Although the police continue their investigation, there is an assortment of other likely suspects including an unscrupulous insect-burning guard who attempts to blackmail Jason, a curly-haired homosexual choreographer (played by familiar character actor Horst Frank, THE VENGEANCE OF FU MANCHU, THE CAT O’NINE TAILS) and a troubled woman who wears wigs to hide the horrible burns on her scalp (a gruesome flashback explains that one). There also is a theory that the grisly murders are caused by the evil Etruscan god (supposedly, the script was based on a short story by Bryan Edgar Wallace).

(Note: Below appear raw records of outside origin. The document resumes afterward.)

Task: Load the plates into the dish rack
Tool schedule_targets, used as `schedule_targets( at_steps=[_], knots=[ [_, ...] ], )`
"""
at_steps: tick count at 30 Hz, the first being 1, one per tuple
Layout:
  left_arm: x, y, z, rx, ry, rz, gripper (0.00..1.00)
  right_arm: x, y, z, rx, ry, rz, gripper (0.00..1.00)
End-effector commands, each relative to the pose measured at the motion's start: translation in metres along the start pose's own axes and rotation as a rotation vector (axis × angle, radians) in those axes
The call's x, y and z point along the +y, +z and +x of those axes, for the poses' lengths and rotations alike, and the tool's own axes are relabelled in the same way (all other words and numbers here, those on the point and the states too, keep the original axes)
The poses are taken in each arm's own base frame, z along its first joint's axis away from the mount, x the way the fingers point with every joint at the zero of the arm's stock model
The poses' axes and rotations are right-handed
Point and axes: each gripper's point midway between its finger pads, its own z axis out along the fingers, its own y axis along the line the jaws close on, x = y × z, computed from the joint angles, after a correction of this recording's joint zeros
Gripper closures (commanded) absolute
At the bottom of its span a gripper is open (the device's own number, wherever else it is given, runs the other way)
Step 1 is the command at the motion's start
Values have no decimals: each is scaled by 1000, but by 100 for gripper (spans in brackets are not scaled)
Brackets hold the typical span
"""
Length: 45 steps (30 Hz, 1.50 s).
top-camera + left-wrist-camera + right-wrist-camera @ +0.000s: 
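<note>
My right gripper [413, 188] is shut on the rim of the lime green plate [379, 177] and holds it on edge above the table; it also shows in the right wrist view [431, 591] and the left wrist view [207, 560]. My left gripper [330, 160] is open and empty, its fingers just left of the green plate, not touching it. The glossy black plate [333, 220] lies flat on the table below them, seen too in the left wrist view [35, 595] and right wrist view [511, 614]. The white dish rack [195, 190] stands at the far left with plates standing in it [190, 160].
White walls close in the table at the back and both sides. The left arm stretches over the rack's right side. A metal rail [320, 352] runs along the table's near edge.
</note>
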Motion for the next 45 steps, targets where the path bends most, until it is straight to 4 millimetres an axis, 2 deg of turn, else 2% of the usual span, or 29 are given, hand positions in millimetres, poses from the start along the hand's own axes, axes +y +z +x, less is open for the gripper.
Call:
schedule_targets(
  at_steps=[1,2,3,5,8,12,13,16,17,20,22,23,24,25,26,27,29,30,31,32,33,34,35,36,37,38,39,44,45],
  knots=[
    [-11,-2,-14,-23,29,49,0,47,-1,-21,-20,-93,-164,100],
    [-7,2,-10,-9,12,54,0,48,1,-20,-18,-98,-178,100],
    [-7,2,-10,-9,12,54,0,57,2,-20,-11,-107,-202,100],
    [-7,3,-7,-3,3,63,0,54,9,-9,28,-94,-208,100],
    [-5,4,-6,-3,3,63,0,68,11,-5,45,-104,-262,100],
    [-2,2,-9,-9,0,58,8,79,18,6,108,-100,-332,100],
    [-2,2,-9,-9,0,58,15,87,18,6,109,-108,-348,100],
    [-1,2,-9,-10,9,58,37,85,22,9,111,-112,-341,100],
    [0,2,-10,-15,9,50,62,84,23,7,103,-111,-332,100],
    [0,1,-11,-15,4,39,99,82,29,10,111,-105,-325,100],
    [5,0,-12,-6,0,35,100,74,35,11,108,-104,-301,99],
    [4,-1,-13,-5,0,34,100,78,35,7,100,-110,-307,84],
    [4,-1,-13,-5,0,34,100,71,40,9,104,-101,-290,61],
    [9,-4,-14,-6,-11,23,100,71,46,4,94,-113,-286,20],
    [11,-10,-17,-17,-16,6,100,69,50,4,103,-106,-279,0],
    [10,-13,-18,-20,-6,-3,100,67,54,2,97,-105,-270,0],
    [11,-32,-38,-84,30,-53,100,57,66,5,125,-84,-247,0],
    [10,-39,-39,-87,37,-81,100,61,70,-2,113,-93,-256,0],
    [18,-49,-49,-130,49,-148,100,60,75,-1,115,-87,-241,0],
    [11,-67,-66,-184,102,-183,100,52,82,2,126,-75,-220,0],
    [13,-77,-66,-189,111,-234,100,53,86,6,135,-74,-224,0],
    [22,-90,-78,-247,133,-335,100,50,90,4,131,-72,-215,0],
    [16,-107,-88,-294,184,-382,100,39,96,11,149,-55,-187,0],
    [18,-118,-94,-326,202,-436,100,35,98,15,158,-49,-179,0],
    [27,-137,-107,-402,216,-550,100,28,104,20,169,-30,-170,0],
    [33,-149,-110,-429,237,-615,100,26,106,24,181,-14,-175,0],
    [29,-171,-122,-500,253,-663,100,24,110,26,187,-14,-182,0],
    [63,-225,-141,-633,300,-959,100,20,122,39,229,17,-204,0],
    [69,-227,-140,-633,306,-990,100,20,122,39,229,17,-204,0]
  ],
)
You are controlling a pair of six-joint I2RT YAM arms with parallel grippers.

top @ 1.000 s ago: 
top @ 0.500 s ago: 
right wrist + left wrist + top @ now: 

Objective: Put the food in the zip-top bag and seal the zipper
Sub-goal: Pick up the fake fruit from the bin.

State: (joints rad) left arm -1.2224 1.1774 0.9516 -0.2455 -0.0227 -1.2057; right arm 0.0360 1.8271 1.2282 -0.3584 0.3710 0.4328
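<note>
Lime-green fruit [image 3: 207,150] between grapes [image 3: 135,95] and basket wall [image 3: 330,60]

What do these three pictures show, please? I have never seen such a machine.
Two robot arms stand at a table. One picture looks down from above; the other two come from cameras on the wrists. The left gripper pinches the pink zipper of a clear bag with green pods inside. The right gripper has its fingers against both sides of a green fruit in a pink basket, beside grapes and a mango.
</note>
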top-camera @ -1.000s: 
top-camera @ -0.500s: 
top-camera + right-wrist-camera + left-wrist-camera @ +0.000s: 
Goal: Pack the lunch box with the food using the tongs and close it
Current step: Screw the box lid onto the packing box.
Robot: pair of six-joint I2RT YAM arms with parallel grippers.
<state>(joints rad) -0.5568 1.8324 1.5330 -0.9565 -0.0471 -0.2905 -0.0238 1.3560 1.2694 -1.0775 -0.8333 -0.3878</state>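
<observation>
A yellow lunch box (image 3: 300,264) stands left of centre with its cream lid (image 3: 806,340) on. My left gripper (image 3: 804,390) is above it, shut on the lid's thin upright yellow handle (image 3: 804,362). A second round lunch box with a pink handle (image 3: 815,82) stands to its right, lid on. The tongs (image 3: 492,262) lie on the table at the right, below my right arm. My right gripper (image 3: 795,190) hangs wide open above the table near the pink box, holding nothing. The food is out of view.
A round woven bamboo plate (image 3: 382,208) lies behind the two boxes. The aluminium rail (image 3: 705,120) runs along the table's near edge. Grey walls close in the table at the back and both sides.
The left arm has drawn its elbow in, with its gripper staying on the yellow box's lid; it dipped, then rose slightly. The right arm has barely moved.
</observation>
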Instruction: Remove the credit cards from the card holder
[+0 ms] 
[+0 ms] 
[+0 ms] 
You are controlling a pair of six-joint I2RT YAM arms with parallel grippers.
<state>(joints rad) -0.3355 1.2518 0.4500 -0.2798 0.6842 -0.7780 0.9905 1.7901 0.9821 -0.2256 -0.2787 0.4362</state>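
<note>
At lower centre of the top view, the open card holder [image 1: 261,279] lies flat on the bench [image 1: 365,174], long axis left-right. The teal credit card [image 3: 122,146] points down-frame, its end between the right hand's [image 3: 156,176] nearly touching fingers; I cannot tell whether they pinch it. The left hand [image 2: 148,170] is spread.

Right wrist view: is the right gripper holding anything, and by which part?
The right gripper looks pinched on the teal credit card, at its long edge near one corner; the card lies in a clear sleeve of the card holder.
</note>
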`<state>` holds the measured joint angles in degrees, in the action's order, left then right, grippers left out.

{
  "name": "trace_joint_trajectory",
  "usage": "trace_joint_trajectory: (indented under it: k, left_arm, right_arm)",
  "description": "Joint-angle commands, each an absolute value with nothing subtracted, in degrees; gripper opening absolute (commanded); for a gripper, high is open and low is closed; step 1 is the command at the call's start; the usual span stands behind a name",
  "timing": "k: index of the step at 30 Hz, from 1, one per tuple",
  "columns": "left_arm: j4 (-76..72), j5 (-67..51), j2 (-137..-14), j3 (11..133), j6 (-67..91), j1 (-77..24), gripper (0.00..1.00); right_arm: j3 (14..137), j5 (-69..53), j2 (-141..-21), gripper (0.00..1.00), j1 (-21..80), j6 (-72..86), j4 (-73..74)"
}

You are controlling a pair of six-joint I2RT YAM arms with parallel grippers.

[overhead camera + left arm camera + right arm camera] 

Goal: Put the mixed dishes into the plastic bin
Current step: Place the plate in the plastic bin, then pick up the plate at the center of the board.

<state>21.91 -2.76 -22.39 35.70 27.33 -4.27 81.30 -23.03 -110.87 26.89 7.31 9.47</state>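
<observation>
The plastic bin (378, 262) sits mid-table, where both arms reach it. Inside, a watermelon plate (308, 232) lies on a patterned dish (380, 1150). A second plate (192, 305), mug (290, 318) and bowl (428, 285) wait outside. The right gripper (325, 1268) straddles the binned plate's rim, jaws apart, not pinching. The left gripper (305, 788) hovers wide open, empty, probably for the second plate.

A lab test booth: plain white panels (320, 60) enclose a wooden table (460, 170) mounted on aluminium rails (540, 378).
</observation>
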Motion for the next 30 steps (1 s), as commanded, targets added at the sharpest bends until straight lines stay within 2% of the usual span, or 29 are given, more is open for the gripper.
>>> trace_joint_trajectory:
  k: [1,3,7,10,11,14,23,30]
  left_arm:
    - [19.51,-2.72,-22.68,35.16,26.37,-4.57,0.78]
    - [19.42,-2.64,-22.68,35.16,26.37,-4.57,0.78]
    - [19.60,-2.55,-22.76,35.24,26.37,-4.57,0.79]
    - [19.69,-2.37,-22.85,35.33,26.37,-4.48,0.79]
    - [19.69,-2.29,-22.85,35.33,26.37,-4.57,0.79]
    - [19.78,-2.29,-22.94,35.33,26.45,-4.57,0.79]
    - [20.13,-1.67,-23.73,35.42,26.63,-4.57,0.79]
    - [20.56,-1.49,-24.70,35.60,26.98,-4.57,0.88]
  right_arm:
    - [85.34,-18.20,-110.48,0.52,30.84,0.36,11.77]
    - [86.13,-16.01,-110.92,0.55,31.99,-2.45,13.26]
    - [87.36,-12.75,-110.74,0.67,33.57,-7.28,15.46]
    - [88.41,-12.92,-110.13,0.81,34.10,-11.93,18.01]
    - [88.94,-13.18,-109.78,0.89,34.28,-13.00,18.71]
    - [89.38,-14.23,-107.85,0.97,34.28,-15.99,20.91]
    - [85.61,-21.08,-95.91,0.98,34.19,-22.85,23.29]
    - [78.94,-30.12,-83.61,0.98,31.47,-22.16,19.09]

THE DEAD ARE ALIVE is an Italian/West German/Yugoslavian production with an original European title that translates to "The Etruscan Kills Again." Director Crispino (who later helmed AUTOPSY) presents an intense giallo that can be very rewarding in a creepy, narrative-driven sort of way, despite its somewhat drawn-out 105-minute running time. The characters and settings are very unusual for a film of this sort, and it's got some of the bloodiest killings you'll see for something made in the early 1970s. There's also the nice touch of adding a supernatural element, in this case the Etruscan god that may or may not be causing the death and bloodshed, and this also allows it to get away with being classified as a horror picture. The one and only Riz Ortolani provides a superb score, mixing melodramatic romantic harmonies with the more dark and brooding sounds of impending doom.
THE DEAD ARE ALIVE saw a limited edition DVD release a decade ago from an independent company known as EUROVISTA. With a transfer culled from a passable 16mm Scope print, the disc has been out of print for years. Anyone who missed out on that release will not be sorry, because Code Red’s edition is culled from an uncut Technicolor 35mm source, and it looks quite nice. Presented in the original 2.35:1 aspect ratio with anamorphic enhancement, colors are luscious and distinct, and detail is sharp, with the print source having very little in terms of dirt and debris. The mono audio is well replicated with the English track on hand, and there's only an occasional unobtrusive pop to be heard. The only extra is a TV spot for FAMILY HONOR (which plays automatically, as the disc has no proper menu) and the end credits (unlike the opening National General credits) are from the Italian version. (George R. Reis)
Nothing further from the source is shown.